As you also experience, games spread across the three main time slots, except the UK is five hours ahead of Eastern time. This time difference means College Gameday kicks off proceedings around 2 p.m. UK time, with the first slate of games starting at 5 p.m.

Those 3:30 p.m. games are the primetime game at 8 p.m. for us in the UK, and the late games sometimes begin after midnight. Yes, college football on a Sunday!

Here is challenge No. 3— timing. You need to be someone that survives on little sleep or is going to spend Sunday catching up on lost snooze. Especially if the final game is on the West coast in the PAC12 — heaven forbid Hawaii is playing because that means you are going to bed when others are waking on Sunday morning.

That right there is the dedicated college football fan if you are still watching a game at 7 a.m. on a Sunday, and believe me, plenty does it!

The best UK bars to watch Georgia football

But what if you are a social animal and want to meet other like-minded or even rival fans? Fans can head to the good old traditional British pub just like they do in the states.

Sadly, finding a drinking establishment that shows American football — NFL or college is still quite challenging, but if you look hard enough, it is possible.

London is a city with a lot of social life, so it remains the likeliest place to find a bar with a screen.

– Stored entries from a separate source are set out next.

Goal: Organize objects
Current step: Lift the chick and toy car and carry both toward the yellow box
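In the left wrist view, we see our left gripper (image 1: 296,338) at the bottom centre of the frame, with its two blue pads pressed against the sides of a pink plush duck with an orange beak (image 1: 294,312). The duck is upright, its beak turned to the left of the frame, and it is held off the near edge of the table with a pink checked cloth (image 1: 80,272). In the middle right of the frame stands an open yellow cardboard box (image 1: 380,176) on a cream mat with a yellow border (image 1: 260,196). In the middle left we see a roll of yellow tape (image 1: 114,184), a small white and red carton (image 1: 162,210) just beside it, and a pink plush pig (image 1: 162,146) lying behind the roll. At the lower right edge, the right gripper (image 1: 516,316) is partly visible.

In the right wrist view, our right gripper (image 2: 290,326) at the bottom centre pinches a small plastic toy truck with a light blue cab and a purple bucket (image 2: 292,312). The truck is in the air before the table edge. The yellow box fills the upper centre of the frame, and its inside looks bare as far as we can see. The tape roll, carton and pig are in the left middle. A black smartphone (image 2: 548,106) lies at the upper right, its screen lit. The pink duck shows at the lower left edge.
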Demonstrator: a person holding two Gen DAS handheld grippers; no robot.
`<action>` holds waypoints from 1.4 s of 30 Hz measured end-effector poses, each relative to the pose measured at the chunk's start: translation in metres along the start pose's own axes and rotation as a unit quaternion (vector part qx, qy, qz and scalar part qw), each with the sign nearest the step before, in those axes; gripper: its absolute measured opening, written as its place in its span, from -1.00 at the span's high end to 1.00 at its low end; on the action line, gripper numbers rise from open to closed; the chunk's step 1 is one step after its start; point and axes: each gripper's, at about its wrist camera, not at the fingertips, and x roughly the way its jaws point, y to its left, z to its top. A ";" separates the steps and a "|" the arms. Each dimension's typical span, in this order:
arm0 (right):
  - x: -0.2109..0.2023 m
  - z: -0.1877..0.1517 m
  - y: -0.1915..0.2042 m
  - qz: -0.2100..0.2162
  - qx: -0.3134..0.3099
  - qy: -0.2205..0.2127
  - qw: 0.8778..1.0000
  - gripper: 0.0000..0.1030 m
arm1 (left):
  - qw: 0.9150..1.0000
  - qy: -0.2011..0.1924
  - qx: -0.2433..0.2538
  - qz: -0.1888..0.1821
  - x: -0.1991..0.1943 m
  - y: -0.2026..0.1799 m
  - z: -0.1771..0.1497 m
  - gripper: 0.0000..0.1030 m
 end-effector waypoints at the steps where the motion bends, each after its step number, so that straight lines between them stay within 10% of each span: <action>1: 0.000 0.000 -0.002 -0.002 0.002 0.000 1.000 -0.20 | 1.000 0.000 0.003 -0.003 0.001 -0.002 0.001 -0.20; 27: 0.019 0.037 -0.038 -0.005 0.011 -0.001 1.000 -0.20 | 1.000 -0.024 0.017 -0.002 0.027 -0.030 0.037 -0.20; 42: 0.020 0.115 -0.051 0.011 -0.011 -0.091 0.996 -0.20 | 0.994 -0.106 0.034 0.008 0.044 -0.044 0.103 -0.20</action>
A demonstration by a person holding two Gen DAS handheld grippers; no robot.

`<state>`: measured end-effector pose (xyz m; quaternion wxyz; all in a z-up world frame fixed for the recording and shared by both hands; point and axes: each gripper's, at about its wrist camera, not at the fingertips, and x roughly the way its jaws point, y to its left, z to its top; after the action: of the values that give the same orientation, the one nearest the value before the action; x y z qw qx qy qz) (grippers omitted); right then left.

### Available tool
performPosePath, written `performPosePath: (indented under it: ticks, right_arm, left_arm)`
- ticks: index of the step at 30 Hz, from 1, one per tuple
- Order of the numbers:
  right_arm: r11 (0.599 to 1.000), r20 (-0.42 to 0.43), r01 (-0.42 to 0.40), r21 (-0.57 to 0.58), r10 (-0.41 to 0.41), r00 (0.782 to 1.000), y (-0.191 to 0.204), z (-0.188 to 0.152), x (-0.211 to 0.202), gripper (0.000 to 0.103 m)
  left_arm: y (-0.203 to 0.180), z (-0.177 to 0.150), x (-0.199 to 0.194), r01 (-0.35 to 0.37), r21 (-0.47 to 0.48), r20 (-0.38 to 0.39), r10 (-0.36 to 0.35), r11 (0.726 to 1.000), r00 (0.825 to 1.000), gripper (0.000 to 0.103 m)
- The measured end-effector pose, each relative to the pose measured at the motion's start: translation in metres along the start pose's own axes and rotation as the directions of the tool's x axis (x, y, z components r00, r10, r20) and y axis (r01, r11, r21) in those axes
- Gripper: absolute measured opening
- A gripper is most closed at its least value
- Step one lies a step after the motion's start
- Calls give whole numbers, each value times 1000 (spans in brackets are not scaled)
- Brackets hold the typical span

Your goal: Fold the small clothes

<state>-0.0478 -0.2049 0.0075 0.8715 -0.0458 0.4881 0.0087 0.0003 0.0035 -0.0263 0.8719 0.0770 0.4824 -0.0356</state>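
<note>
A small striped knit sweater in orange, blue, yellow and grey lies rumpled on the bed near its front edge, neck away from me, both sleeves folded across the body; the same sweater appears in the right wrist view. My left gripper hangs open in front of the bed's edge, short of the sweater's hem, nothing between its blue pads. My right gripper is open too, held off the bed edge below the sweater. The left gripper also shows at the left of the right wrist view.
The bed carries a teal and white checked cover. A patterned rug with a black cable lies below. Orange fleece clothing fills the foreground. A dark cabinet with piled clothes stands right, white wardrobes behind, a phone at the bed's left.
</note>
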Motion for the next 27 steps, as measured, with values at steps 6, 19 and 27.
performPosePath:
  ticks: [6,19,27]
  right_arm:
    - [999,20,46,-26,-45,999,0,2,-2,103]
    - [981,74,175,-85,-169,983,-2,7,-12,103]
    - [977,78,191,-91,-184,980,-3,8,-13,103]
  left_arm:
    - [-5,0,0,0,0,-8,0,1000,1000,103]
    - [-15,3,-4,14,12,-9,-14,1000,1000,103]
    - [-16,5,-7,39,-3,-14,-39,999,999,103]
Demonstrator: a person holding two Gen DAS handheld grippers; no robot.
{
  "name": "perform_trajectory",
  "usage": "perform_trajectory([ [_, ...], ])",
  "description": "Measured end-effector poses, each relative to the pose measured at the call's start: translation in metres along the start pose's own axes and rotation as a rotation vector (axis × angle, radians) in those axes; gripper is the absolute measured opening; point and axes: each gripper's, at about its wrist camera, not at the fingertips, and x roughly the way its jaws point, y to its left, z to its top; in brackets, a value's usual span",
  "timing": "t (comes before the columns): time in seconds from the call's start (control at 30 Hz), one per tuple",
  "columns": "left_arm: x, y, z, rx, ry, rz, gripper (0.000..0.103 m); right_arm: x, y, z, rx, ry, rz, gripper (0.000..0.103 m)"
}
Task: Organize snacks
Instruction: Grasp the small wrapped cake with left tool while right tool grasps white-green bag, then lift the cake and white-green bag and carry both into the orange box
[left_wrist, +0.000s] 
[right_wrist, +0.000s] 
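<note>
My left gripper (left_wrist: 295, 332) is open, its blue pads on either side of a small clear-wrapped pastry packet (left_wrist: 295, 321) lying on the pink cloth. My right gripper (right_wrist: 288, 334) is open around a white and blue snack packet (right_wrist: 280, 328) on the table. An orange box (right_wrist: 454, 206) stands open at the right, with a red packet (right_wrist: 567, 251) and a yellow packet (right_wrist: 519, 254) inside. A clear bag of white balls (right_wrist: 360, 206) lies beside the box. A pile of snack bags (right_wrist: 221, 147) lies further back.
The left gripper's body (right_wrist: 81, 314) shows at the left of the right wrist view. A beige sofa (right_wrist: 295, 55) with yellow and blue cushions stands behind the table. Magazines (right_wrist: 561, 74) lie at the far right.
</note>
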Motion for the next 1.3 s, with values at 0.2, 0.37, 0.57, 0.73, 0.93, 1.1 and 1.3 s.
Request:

The Maple Leaf in Covent Garden is a favorite spot for fans of any US sports to congregate on the weekend.

Despite its ties to Canada, The Leaf caters to all sports. It is a more traditional North American sports bar with multiple screens showing baseball, basketball, NFL and college throughout the weekends.

Situated in the heart of London’s West End, it’s a Mecca for sports fans, so the need to grab a seat early is essential. The benefit of college games kicking off in the afternoon is significant in this regard — a seat near the screen is guaranteed! Oh, and their food is pretty excellent.

London has many other US-style sports bars, such as Belushi’s bar on London Bridge — yes, the London Bridge that was falling down. The excellent Philadelphia-inspired Passyunk Avenue is a fantastic venue to catch a game and a beer.

But that’s not to say you can’t catch a game outside of London. It would be remiss of me not to talk about my hometown and sports-crazy city, Glasgow. Yes, the Scots love their sports and love to drink and eat — a perfect combination for a Saturday afternoon.

Sports bars have embraced the diversity of sports to show on multiple screens and attract a broader customer base. Something you guys have known about for decades, but travel the length and breadth of the country — Manchester, Newcastle, Edinburgh and you will find sports fans trying to persuade the bartender to change the TV channel to college football.

Some alumni hold larger gatherings — Michigan has a sizeable alumni base in London who host watch parties, where everyone is welcome, as do Texas fans. I am still on the hunt for a Bulldogs meet-up, but you will already recognize from social media several Georgia fans based in the UK.

Of course, the nirvana, the Mecca for college football fans, is to get on a plane and experience what you all can on a Saturday. The pilgrimage to Athens is a dream for some and an experience for others. Much like anyone who attends their first game at Dooley Field at Sanford Stadium, the experience is magical and is a sensory overload on first engagement.

But it is becoming an affordable option for many UK fans now with specialist travel firms organizing trips to the US where fans can watch, say, Georgia on a Saturday and make the short trip to Atlanta to see the Falcons on a Sunday. That, right there, is a very enjoyable weekend of sport. Albeit a long way to travel, but is certainly worth the trip.

Others like me organize their own trips over a more extended period and take in more towns and games along the way. The last time I made it to Athens for a game, it coincided while SEC Nation was in town and then Tuscaloosa when College Gameday was there, with trips to Gainesville, Baton Rouge, Oxford, and Tallahassee in between! That was a trip to remember.

light. Related Story. Why Georgia football has the best fans

So there you have it, following your favorite college football team from a distance takes some endurance, organization, persistence, and energy. Like every Bulldog fan — we are one big, global Dawg family.